## Work required:
Please transcribe the listing below in full and word for word, without its pictures.

## Given data:
------------------------------------------------------------------------

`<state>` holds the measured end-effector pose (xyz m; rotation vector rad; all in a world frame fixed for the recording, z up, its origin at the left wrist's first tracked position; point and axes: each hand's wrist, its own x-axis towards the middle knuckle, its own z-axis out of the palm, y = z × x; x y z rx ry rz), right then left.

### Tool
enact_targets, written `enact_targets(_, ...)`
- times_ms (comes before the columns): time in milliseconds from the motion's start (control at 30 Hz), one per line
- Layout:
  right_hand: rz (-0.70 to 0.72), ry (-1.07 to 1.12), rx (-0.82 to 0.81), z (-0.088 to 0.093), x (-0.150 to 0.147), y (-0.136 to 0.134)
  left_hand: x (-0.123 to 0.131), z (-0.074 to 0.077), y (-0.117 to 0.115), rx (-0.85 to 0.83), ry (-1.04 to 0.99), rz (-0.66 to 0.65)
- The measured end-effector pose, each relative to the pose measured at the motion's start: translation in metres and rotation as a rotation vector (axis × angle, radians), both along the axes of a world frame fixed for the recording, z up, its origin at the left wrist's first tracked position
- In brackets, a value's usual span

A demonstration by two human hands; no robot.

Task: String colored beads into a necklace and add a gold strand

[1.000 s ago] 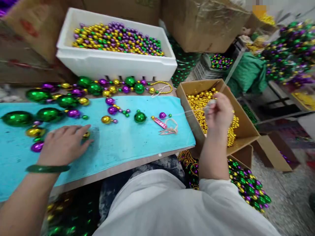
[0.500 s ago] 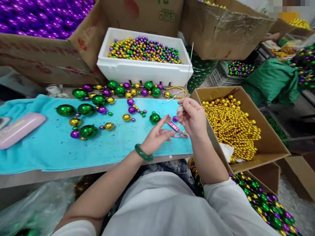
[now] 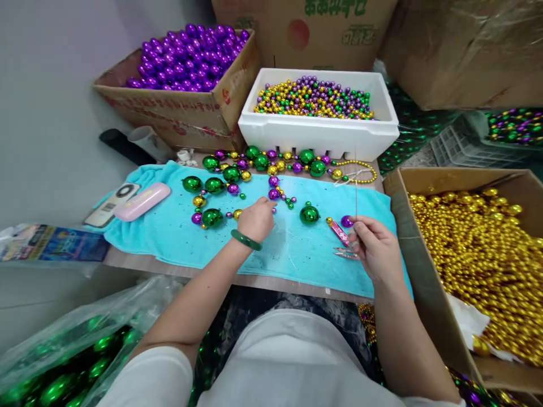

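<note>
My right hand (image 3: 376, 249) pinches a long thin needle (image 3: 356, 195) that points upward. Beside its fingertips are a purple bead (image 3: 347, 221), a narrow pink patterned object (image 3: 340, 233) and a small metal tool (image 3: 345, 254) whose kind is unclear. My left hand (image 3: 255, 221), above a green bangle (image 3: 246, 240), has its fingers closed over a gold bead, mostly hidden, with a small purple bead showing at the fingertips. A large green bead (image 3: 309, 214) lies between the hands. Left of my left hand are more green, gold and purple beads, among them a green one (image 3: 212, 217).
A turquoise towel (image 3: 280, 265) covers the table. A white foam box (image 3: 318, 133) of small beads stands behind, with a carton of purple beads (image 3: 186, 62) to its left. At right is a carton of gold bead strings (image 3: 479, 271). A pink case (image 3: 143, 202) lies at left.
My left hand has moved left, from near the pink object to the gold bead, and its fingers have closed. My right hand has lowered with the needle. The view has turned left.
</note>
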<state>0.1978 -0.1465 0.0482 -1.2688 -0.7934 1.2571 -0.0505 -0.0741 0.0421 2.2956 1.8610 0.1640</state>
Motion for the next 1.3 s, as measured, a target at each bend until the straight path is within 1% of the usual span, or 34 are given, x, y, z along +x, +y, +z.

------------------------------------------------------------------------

## Reply to the task:
`<state>` holds the measured end-effector pose (xyz m; rotation vector rad; all in a world frame fixed for the recording, z up, its origin at the left wrist's first tracked position; point and axes: each hand's wrist, its own x-axis towards the middle knuckle, its own z-axis out of the palm, y = z × x; x y z rx ry rz), right then left.

### Tool
enact_targets, written `enact_targets(_, ...)`
- times_ms (comes before the columns): time in milliseconds from the motion's start (control at 30 Hz), one per line
- Layout:
  right_hand: rz (-0.70 to 0.72), ry (-1.07 to 1.12), rx (-0.82 to 0.81), z (-0.088 to 0.093), x (-0.150 to 0.147), y (-0.136 to 0.134)
  left_hand: x (-0.123 to 0.131), z (-0.074 to 0.077), y (-0.117 to 0.115), rx (-0.85 to 0.83), ry (-1.04 to 0.99), rz (-0.66 to 0.65)
- The measured end-effector pose, each relative to the pose measured at the motion's start: translation in metres and rotation as a rotation vector (axis × angle, radians), both along the axes of a world frame fixed for the recording, z up, its origin at the left wrist's first tracked position
- In brackets, a value's usual span

A demonstration by two human hands; no robot.

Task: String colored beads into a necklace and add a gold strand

[1.000 s ago] 
[0.500 s ago] 
[now] 

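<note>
My right hand (image 3: 376, 249) pinches a long thin needle (image 3: 356, 195) that points upward. Beside its fingertips are a purple bead (image 3: 347, 221), a narrow pink patterned object (image 3: 340, 233) and a small metal tool (image 3: 345, 254) whose kind is unclear. My left hand (image 3: 255, 221), above a green bangle (image 3: 246, 240), has its fingers closed over a gold bead, mostly hidden, with a small purple bead showing at the fingertips. A large green bead (image 3: 309, 214) lies between the hands. Left of my left hand are more green, gold and purple beads, among them a green one (image 3: 212, 217).
A turquoise towel (image 3: 280, 265) covers the table. A white foam box (image 3: 318, 133) of small beads stands behind, with a carton of purple beads (image 3: 186, 62) to its left. At right is a carton of gold bead strings (image 3: 479, 271). A pink case (image 3: 143, 202) lies at left.
My left hand has moved left, from near the pink object to the gold bead, and its fingers have closed. My right hand has lowered with the needle. The view has turned left.
</note>
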<state>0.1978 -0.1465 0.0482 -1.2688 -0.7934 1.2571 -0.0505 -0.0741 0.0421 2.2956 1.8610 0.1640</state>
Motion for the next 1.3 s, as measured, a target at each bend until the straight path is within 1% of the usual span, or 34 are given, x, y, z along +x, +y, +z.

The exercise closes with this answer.